Half a dozen voices at once told him his own story.
“I always heard,” said he, dryly, “that that gentleman was of some very noble kin; and I will surely tell him all that has befallen here as soon as I return to Flanders.”
At last they grew sleepy, and the men went out and brought in bundles of sweet rush, and spread them against the wall, and prepared to lie down, each his weapon by his side. And when they were lain down, Hereward beckoned to him Perry and Martin Lightfoot, and went out into the back yard, under the pretence of seeing to his horse.

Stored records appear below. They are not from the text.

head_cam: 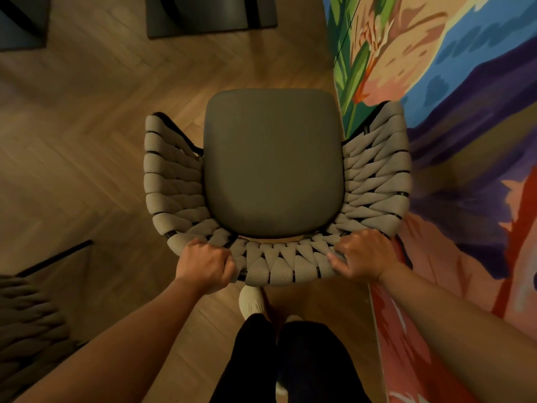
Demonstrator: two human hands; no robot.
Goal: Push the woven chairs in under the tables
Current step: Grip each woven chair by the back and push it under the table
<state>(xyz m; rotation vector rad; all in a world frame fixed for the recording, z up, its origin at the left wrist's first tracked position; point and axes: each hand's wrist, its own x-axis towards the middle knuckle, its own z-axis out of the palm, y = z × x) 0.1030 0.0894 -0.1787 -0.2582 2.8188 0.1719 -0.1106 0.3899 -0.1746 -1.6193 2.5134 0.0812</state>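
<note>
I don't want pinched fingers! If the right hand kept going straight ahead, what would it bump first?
Probably the woven chair itself: the right hand already grips its back rim, and the right armrest lies just ahead. Depth is unclear.

Café or restaurant dining room, woven chairs [276, 181], square table bases [210, 16] (dark metal), wall mural [450, 82]
</note>
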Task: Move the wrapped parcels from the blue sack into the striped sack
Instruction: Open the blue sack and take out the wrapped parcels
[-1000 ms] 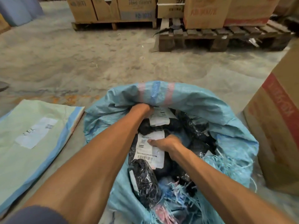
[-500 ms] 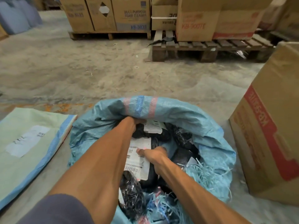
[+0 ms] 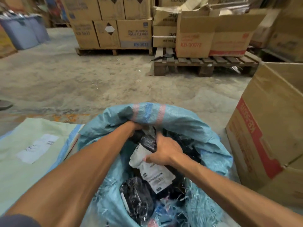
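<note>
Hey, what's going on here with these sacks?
A person has both hands inside the light blue woven sack. The right hand grips a black plastic-wrapped parcel with a white shipping label. The left hand reaches to the parcel's far end under the sack's rim, with its fingers hidden. More black wrapped parcels lie in the sack. The pale green flat sack with a blue-striped edge lies on the concrete floor to the left.

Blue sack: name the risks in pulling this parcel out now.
The right hand grips the parcel at its white label, which may crumple or tear. Frayed strands at the rim of the blue sack could snag it. The striped sack lies flat, so dropping the parcel in may fumble.
</note>
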Action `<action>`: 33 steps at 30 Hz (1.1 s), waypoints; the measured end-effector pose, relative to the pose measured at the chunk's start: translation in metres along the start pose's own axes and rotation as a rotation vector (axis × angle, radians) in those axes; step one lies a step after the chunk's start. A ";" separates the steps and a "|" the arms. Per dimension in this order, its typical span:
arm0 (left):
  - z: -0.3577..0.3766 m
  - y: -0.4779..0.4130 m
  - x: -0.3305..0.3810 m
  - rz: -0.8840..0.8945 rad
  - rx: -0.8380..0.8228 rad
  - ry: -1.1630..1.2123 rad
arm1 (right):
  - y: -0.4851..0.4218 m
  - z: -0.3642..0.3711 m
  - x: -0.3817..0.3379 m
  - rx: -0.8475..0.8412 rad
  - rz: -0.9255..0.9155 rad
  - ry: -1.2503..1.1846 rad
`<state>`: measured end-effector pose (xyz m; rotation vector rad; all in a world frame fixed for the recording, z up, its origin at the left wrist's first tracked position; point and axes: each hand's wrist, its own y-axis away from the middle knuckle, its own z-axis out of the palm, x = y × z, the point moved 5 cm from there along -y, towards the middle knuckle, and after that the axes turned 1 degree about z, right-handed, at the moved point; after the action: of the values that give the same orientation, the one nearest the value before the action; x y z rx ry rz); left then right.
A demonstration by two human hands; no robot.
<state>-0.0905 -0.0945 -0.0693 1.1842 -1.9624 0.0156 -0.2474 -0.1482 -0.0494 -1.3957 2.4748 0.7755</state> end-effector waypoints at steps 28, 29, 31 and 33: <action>-0.001 0.156 0.019 0.270 -0.048 -0.094 | 0.022 -0.151 0.025 0.510 -0.095 0.085; 0.003 0.168 0.023 0.320 -0.087 -0.051 | 0.023 -0.150 0.024 0.507 -0.107 0.069; 0.007 0.191 0.027 0.436 -0.123 0.047 | 0.024 -0.151 0.024 0.499 -0.137 0.023; 0.003 0.217 0.030 0.485 -0.102 0.169 | 0.027 -0.152 0.025 0.448 -0.182 -0.044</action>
<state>-0.2595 0.0027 0.0301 0.6000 -2.0256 0.2553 -0.2707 -0.2364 0.0776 -1.3831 2.2565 0.1926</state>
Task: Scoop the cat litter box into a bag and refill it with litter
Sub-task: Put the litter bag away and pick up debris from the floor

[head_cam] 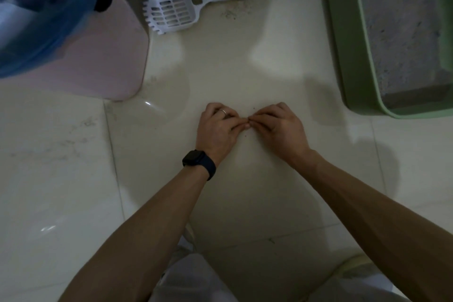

“Perry Surturbrandsson,” said he, “you seem to be an honest man, as we in foreign parts hold all the Danelagh to be. Now it is fixed in my mind to go up, and my servant, to your hall, and see what those French upstarts are about. Will you trust me to go, without my fleeing back here if I am found out, or in any way bringing you to harm by mixing you up in my private matters? And will you, if I do not come back, keep for your own the horse which is in your stable, and give moreover this purse and this ring to your lady, if you can find means to see her face to face; and say thus to her,—that he that sent that purse and ring may be found, if he be alive, at St. Omer, or with Baldwin, Count of Flanders; and that if he be dead, as he is like enough to be, his trade being naught but war, she will still find at St. Omer a home and wealth and friends, till these evil times be overpast?”
As Hereward had spoken with some slight emotion, he had dropped unawares his assumed Flemish accent, and had spoken in broad burly Lincolnshire; and therefore it was that Perry, who had been staring at him by the moonlight all the while, said, when he was done, tremblingly,—
“Either you are Hereward, or you are his fetch. You speak like Hereward, you look like Hereward. Just what Hereward would be now, you are. You are my lord, and you cannot deny it.”
“Perry, if you know me, speak of me to no living soul, save to your lady my mother; and let me and my serving-man go free out of your yard-gate. If I ask you before morning to open it again to me, you will know that there is not a Frenchman left in the Hall of Bourne.”